El sol se apaga y junto a él huye hasta la última bombilla de la casa. Estás completamente a oscuras y ya no existen velas capaces de avivar esa pequeña llama de felicidad que quedaba en ti. Te sientes solo y también vacío, hueco, inerte. Una sensación extraña cala hasta el último hueso de tu cuerpo. Por un momento te consideras parte de ese laberinto llamado soledad. No obstante tan pronto como adentras el primer pie vuelves a sacarlo, y no porque no te guste estar solo sino porque sabes que cuando cae la noche las heridas vuelven a gritar con fuerza. Empiezas a correr y también a chillar, pero no hay nadie que acuda en tu ayuda. Parece que se han agotado los salvavidas para ti.
Nada.
Todo tu mundo se reduce a la nada.
Te empiezas a sentir peor, tus ojos pierden los ángulos de visión y tus manos, piernas, lengua, cabeza, cabello se convierten en un pesadísimo saco de polvo.

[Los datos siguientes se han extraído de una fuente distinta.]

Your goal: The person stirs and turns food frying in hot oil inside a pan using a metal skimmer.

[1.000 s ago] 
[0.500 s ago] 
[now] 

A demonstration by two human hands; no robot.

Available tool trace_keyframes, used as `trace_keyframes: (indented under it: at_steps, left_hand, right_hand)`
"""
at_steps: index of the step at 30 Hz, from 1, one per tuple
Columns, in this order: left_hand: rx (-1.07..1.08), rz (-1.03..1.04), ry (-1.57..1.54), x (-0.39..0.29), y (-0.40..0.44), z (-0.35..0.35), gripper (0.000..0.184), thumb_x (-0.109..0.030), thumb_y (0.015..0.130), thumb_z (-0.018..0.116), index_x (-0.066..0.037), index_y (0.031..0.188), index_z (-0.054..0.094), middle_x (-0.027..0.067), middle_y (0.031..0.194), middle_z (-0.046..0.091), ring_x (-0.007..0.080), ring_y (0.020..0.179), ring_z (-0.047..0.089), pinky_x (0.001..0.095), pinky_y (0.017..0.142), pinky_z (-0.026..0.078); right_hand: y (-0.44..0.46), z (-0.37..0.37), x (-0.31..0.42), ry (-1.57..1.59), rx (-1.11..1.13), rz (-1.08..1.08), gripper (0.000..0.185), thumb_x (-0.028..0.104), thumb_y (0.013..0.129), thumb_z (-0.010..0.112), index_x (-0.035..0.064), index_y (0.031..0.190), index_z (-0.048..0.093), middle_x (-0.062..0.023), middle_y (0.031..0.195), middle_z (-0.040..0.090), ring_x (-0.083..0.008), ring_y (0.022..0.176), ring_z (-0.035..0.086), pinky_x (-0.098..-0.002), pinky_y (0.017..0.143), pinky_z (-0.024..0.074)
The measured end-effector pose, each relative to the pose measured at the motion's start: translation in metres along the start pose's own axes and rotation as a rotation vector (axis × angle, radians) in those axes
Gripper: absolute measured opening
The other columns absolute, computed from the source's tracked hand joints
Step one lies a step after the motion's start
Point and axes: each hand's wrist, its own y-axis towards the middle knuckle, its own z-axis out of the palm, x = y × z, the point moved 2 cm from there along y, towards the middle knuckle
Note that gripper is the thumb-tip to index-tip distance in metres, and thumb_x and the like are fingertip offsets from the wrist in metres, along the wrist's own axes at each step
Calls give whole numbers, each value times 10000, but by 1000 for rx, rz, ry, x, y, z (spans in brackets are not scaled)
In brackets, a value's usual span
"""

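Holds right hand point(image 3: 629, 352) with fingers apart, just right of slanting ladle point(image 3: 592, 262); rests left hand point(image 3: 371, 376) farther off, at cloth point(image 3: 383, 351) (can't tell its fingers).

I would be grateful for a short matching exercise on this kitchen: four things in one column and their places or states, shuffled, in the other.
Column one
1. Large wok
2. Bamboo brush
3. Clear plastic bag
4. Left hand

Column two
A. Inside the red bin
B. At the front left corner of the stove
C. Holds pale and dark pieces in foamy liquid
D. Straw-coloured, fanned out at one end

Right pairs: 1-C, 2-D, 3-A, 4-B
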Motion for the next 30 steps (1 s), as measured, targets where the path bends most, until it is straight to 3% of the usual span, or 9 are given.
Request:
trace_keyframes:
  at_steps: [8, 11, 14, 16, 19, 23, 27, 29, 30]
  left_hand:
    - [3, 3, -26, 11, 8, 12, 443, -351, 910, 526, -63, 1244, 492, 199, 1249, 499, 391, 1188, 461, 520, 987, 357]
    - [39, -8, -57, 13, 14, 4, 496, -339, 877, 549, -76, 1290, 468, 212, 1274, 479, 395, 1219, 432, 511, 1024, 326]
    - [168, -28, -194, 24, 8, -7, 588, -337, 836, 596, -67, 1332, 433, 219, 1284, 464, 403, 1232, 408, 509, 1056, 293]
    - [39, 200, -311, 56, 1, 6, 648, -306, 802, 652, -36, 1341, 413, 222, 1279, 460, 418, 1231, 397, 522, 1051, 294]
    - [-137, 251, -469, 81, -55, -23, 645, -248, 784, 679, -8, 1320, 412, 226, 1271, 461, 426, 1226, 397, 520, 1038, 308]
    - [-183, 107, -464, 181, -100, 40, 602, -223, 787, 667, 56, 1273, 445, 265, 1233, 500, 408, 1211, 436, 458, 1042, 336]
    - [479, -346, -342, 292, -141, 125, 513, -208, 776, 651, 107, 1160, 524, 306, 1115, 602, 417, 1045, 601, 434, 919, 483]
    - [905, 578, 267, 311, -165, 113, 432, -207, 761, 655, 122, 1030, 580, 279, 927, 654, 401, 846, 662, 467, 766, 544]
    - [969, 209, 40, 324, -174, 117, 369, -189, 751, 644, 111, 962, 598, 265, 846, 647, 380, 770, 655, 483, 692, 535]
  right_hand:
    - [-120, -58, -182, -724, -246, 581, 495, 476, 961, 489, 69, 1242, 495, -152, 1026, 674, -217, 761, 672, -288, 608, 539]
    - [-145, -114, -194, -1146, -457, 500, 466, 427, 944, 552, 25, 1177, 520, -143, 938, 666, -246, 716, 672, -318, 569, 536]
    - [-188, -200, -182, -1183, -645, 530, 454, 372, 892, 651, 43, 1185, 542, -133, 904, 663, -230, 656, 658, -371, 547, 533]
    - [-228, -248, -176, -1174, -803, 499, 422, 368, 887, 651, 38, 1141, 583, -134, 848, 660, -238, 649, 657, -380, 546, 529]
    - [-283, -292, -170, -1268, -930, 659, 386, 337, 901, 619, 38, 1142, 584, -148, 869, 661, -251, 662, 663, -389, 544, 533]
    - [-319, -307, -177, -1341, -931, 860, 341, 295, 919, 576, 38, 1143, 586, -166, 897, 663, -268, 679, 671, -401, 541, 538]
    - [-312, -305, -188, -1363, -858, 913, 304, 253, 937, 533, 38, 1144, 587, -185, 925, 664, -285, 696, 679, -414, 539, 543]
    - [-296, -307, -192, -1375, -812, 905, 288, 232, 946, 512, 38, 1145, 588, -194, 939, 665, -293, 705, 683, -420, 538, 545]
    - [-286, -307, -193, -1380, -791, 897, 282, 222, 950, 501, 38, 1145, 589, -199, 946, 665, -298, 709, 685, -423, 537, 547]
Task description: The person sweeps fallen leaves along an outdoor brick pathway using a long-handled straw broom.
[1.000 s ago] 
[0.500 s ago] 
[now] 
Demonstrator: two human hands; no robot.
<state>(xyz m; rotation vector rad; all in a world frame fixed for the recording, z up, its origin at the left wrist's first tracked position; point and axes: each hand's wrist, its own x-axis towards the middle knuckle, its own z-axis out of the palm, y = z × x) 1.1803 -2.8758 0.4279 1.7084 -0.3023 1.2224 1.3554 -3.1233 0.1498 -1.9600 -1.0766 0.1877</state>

Un sinfín de nombres empiezan a revolotear por tu alma. Tratas de dormir, pero crees imposible que los sueños venzan esta batalla hasta que caes desfallecido ante la almohada y te dejas arropar por ese ejército de minúsculas alegrías y descansas. Sí, descansas mucho e incluso demasiado con el fin de machacar esa masa de miedo y de soledad que minutos antes te estaba acosando vilmente. Y te despiertas a las cinco de la madrugada y te sientes completamente exhausto, pero estás feliz. Feliz porque sabes que vuelves a vivir y porque de una vez por todas te das cuenta que soñar es otra forma de vivir.